Despite expert consensus supporting “assessment,” specific clinical protocols for social-emotional screening in the preschool years are lacking. Standardized screening tools exist, and some states require medical providers to administer them as part of the Early Periodic Screening, Diagnosis, and Treatment program. However, the practical implications of standardized screening in primary care (including the proportion of patients who would screen positive, the community resources that may be needed to provide further evaluation based on positive screens, family circumstances that may co-occur and limit referral success, and parents' receptivity to various types of interventions) have not been studied. Because poverty is a risk factor for both social-emotional problems9 and limited access to mental health services,10 these questions are especially important for low-income children.

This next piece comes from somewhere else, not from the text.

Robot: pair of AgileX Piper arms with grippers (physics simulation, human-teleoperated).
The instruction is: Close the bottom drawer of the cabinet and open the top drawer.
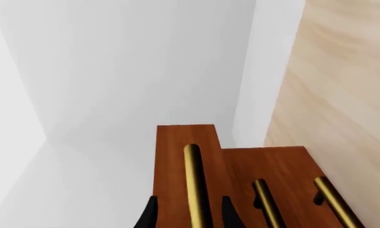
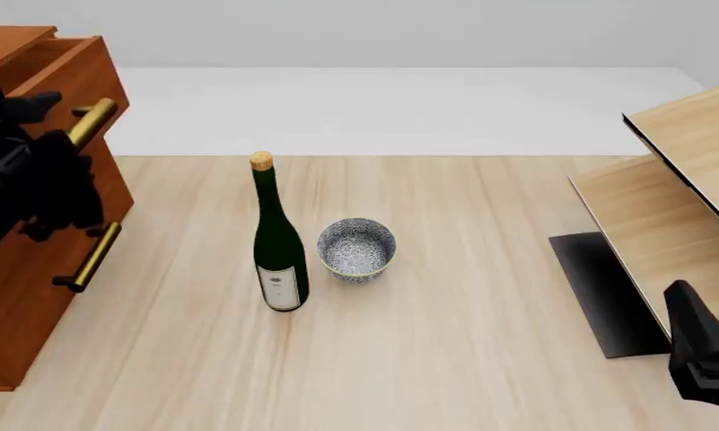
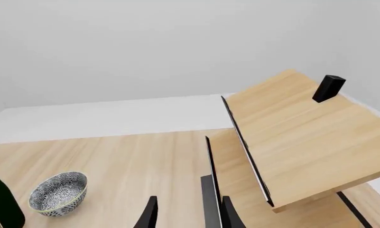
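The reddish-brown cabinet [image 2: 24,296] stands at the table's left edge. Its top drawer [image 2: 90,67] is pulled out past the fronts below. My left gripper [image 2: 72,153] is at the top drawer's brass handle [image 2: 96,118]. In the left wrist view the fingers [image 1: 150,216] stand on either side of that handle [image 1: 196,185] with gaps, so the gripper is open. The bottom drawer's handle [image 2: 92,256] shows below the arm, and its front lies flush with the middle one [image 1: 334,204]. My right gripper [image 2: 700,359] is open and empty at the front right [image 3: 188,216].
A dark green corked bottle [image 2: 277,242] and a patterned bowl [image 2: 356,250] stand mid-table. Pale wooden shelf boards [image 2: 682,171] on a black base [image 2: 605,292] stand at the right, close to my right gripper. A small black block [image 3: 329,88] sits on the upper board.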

Prior studies11-14 of social-emotional problems in preschool-aged children have used a variety of sampling methods and outcome definitions, resulting in a wide range of prevalence estimates (5%-26%). Few such studies have been performed in clinical primary care settings, and those have used more exhaustive assessments of the child's mental health, rather than a screening tool that is practical for primary care use.12,15,16 Furthermore, to our knowledge, there are no studies of screening for social-emotional problems in urban primary care clinics serving low-income children. The gap in the literature that we sought to address was not the underlying prevalence of psychopathology in this age group, nor the validity of a screening tool, but the potential burden on primary care and referral systems that could be generated by universal screening of low-income children in primary care.

With regard to potential interventions, multiple studies17-26 have demonstrated the effectiveness of high-quality preschool, home visiting, parenting programs, and early childhood mental health services in improving behavioral trajectories. However, primary care doctors' attempts to connect children with these services often are not successful.15,27-31 The reasons for low rates of completed referrals are not well understood. To develop practical guidelines for screening and intervention, the family and social context of social-emotional problems, as well as parental attitudes toward a physician's referral to preschool and early intervention services, must be examined.

Beyond referral for assessment and treatment, primary care providers may play a key role in the prevention of social-emotional problems. High-quality child care promotes social-emotional health,17,18,32 and the American Academy of Pediatrics recommends promoting quality child care for all families.33 This may be particularly important for children whose parents report subthreshold levels of problem behaviors using screening instruments.34 An understanding of the full distribution of social-emotional screening scores, along with a picture of current child care use, among low-income children may inform guidelines for addressing social-emotional health across the spectrum of preschooler behavior.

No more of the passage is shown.